Con respecto a la misión de Jesús, la transfiguración fue el preludio de Su muerte. Fue la coronación de la primera parte de Su misión, la de realizar una vida perfecta. Debido a esta coronación, ahora pudo pasar a la segunda parte de Su misión, la de expiar la muerte. Se verá de inmediato lo unidas que están estas cosas.

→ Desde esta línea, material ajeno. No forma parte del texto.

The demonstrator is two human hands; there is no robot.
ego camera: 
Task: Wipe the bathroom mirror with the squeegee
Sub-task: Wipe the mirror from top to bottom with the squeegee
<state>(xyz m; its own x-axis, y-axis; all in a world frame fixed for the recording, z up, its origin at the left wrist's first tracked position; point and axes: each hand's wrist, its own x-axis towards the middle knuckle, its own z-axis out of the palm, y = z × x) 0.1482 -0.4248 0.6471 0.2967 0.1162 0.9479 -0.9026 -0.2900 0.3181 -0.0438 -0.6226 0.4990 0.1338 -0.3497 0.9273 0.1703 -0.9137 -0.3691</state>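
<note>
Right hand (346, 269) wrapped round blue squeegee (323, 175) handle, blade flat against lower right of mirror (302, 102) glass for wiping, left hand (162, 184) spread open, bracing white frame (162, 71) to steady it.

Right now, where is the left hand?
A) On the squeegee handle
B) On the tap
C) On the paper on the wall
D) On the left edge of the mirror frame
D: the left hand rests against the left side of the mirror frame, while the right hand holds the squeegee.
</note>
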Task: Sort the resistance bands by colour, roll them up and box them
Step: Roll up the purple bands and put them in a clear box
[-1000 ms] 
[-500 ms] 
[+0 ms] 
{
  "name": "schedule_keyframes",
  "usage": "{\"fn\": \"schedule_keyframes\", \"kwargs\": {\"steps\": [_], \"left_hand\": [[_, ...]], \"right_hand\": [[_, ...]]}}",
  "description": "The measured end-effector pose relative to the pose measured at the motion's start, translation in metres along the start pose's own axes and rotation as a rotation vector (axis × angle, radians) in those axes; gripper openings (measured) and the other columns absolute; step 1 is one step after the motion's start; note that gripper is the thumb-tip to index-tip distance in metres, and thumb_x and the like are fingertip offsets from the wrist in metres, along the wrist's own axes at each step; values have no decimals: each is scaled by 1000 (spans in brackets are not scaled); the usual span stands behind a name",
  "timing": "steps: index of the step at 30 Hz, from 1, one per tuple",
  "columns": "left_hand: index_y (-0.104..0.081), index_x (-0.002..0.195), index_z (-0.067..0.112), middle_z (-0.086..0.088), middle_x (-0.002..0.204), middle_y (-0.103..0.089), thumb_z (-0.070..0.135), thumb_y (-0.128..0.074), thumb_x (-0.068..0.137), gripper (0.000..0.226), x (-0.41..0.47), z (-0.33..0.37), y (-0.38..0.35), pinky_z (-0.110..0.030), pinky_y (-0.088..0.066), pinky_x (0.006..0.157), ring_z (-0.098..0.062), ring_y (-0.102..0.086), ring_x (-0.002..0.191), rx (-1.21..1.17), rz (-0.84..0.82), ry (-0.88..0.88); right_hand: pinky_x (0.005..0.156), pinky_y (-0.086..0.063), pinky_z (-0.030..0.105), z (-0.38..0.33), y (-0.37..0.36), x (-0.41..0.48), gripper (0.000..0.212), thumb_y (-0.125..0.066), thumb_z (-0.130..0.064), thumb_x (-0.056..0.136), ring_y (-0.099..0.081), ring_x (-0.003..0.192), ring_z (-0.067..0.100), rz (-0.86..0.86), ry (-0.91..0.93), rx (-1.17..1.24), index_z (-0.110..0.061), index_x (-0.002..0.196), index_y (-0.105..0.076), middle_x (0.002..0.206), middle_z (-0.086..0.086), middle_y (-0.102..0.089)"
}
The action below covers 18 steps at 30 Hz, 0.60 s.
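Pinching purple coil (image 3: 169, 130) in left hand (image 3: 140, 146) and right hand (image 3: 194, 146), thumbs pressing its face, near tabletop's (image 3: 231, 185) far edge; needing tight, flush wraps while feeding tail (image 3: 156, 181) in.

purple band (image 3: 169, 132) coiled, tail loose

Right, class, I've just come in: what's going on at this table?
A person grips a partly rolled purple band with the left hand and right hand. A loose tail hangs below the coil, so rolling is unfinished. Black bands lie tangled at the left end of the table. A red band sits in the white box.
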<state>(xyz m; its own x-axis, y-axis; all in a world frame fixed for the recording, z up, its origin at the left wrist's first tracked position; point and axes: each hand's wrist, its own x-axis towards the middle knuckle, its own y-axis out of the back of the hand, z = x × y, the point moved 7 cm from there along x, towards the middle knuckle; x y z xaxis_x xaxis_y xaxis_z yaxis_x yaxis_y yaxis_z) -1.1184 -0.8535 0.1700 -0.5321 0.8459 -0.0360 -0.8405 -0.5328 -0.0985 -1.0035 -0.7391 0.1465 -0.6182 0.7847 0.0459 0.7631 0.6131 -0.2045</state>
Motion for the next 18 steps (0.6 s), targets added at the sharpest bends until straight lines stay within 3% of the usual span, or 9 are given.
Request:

La muerte de Cristo no habría sido útil para la redención del mundo si no hubiera sido precedida por Su vida perfecta. Decir esto no es ni un solo momento para subestimar la muerte de Cristo. Si la vida no hubiera sido perfecta, la muerte no habría sido más que el trágico final de una vida ordinaria, ordinaria porque se ajustaba a la tendencia y el hábito de los siglos, el del pecado. Pero bendito sea Dios, no había habido tal conformidad en los años que habían precedido a la Cruz.
La transfiguración dividió los caminos. En medio de la gloria de esa hora resplandeciente, la primera parte de Su misión se terminó. Allí se inició en la segunda parte, al descender de la montaña, dando la espalda por segunda vez sobre la luz del cielo y tomando Su camino hacia la Cruz, pasó a la oscuridad de la muerte.
Siga cuidadosamente la vida de Jesús desde ese monte hasta la colina verde fuera de la muralla de la ciudad. El único que pensaba en Su mente era el de Su muerte, y de Su Cruz. ¿No se puede decir que después del monte estaba ansioso por la muerte? No había ningún dibujo hacia atrás, no había estilización. Puso Su rostro hacia Jerusalén, y casi parece como si estuviera impaciente de retraso.
Con curso recto y desviado, pasó del monte de la transfiguración a la Cruz. La muerte era el objetivo, la Cruz el trono. Así, la transfiguración llegó a la vida de Jesús como la coronación de Su humanidad, y por lo tanto Su preparación para la muerte por la cual el hombre es redimido.